First and foremost, Buckhorn was the quintessential wheeler-dealer. Buckhorn always had something to sell, and like the guy in the Residents song "Hello Skinny", Buckhorn sold something every single day. He would open up his coat to reveal an entire store inside, like a bad old movie's "wanna buy a watch?" street hustler come to life. He had watches, pocket knives (Case XX ones were his favorite), old collectible cigarette lighters, antique silver cigarette cases, etc. All day long Buckhorn sped on his cycle from flea market to bar to junk store to pool hall, endlessly buying and selling like a one-man pawn shop a-go-go.

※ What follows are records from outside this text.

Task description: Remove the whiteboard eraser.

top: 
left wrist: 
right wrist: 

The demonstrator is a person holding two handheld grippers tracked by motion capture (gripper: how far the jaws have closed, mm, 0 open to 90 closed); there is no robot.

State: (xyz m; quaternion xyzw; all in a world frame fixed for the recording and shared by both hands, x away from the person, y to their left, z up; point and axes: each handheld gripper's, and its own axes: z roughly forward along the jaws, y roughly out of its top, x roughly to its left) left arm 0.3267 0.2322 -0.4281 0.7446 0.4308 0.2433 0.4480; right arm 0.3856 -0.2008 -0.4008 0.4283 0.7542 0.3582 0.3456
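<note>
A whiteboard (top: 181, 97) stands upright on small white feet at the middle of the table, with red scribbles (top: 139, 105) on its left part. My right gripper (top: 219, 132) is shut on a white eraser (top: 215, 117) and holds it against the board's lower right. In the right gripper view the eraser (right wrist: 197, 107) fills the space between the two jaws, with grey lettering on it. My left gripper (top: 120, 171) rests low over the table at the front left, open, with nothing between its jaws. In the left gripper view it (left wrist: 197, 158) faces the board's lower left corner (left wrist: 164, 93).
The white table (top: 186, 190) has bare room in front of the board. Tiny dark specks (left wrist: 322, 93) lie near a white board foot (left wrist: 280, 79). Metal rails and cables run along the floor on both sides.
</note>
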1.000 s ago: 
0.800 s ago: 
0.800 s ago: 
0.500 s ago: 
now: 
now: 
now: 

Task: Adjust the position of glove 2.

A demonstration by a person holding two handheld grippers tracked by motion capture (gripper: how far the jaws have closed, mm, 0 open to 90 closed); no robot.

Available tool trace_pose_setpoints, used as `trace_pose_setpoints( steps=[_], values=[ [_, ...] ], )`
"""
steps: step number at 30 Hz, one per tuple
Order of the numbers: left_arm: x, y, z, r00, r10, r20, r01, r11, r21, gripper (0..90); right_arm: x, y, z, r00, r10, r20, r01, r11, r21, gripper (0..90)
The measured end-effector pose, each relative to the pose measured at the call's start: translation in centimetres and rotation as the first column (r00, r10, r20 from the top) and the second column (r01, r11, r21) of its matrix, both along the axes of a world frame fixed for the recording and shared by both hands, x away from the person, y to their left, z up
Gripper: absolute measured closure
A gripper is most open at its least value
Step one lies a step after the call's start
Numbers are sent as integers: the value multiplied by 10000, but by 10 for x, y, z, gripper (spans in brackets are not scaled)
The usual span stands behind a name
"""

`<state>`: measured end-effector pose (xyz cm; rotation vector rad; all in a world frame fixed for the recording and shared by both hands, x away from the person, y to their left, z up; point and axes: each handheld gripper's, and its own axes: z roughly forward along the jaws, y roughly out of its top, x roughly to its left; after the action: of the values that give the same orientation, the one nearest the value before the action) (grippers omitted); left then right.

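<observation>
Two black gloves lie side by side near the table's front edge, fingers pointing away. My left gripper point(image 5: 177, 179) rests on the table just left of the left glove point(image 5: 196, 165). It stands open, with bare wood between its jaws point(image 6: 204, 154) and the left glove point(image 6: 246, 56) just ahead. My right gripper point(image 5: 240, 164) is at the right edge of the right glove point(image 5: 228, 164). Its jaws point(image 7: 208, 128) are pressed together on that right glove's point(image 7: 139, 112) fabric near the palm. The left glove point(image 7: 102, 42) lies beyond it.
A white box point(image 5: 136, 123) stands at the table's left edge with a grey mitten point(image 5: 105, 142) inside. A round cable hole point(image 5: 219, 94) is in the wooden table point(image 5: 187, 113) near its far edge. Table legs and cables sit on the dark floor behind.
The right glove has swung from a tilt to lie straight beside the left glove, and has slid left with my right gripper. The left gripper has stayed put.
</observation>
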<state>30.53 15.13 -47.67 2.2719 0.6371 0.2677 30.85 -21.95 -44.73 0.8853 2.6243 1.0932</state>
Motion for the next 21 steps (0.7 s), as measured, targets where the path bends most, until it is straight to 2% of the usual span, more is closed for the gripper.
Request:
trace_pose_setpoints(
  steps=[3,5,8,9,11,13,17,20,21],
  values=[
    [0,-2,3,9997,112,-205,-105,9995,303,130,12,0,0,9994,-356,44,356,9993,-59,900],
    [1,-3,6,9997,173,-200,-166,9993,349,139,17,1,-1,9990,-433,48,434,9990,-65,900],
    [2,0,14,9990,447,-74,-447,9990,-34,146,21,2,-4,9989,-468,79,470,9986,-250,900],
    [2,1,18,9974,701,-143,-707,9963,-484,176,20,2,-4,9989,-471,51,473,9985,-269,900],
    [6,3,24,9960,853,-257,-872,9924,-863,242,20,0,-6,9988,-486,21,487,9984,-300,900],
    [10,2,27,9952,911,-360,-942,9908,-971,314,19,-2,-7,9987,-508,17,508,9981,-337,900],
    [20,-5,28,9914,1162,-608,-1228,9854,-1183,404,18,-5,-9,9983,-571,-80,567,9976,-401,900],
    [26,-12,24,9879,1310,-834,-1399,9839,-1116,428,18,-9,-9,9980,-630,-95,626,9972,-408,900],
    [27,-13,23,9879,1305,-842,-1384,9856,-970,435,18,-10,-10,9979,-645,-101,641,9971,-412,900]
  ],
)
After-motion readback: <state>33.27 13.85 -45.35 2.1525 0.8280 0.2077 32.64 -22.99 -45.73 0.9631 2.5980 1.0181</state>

And secondly, Buckhorn had a special place in his heart for radios. He loved to fix, repair and restore antique radios, and proof of his occult powers is the fact that he repaired them often, and repaired them quite well, even though he knew little or nothing about the fundamentals of electronics except what he had taught himself through trial and error, and had little formal education (he could not read or write).

"I just wuk on 'em till they do right", Buckhorn said of his repair technique. He had a huge collection of old tubes, but his methods for choosing appropriate replacement ones for radios were a cryptic, mysterious, spiritual matter, the mechanisms of which were known only to himself. He usually polished his tubes until the serial numbers were worn off anyway. And yet he conjured and coaxed new life into dead radios. How he did it remains a mystery. "Wal, I reckon it's got that Buckhorn Quietus on it", he would say when a piece was finished.

(For those who did not have the opportunity to hear Buckhorn's voice, it was a powerful thing: a deep-south Louisiana-like upwardly-lilting drawl utterly out of place for someone who'd never left Kentucky in his life, creaky and full of character like a merging of William S.Burroughs, Justin Wilson and Emo Phillips. Add to this the trait of repeating some words and phrases twice, and a delightfully squeaky and childish laugh that clashed with his rough, grizzled appearance.)

Buckhorn died on his motorcycle in an accident in 1997.